27 image = current_frame
28 image.draw(
29 @x - image.width / 2 + 3,
30 @y - image.height / 2 - 35,
31 20)
32 end
33
34 def done?
35 @done ||= @current_frame == animation.size
36 end
37
38 private
39
40 def current_frame
41 animation[@current_frame % animation.size]
42 end
43
44 def frame_expired?
45 now = Gosu.milliseconds
46 @last_frame ||= now
47 if (now - @last_frame) > FRAME_DELAY
48 @last_frame = now
49 end
50 end
51 end
There is nothing fancy about this implementation.

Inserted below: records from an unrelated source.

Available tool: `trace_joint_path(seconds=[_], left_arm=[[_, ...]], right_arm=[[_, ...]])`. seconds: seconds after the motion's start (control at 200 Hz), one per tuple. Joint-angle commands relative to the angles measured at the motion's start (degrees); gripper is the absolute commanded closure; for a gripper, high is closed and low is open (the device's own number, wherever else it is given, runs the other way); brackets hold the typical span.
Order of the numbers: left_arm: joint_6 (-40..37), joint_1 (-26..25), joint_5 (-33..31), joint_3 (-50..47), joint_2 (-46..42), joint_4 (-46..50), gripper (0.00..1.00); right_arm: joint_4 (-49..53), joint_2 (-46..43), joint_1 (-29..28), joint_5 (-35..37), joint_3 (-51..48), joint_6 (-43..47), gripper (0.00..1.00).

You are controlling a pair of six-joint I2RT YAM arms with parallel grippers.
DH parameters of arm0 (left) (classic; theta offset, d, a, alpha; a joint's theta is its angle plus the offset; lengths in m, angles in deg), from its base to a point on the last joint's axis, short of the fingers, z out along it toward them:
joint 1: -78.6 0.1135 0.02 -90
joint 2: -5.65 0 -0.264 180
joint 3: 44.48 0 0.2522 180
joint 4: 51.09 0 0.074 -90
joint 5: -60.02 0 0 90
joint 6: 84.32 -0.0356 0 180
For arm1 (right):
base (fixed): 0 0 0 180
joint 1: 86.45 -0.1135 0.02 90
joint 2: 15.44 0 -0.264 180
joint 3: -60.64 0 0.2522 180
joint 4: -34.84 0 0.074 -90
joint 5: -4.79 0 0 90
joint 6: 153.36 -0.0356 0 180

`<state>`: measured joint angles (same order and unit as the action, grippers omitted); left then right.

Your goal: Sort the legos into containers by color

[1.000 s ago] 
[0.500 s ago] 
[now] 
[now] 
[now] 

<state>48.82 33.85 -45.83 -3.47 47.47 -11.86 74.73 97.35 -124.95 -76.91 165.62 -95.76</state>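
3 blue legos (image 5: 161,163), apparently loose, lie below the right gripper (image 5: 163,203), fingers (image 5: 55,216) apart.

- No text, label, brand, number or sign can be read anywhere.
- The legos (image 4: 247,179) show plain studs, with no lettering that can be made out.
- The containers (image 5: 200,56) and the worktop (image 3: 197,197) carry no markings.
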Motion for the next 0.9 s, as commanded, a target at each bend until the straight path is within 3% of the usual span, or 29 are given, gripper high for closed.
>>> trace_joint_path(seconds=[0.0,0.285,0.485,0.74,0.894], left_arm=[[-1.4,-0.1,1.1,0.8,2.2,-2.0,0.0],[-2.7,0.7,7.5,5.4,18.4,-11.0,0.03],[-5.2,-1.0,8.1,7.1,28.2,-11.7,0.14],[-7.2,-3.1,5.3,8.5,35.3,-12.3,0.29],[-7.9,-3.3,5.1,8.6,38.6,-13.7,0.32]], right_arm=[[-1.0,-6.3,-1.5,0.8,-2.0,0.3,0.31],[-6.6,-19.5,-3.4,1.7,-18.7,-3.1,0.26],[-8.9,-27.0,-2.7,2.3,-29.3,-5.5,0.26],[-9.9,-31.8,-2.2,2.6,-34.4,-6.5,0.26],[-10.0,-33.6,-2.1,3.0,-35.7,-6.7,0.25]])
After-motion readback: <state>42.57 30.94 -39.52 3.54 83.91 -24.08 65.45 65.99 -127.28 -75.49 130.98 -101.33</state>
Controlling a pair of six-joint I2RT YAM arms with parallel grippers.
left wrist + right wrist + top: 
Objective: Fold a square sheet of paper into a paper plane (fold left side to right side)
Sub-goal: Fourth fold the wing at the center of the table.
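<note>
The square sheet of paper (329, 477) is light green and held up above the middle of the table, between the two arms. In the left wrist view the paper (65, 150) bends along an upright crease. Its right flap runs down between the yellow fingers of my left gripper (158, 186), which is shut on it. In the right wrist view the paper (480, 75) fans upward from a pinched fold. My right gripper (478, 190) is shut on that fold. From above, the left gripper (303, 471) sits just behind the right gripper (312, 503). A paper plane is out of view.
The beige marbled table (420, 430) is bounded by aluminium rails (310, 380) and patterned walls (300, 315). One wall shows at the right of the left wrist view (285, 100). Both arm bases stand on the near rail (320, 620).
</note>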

Most of it is taken from “Images And Animation” chapter.
Running The Prototype
We have walked through all the code. You can get it at GitHub.
Now it’s time to give it a spin. There is a video of me playing
it available on YouTube, but it’s always best to
experience it firsthand. Run main.rb to start the game:
$ ruby 03-prototype/main.rb
Hit N to start new game.
Tanks Prototype menu
Time to go crazy!
Tanks Prototype gameplay
One thing should be bugging you at this point. FPS shows only 30, rather than 60. That means our prototype is slow. We will put it back to 60 FPS in next chapter.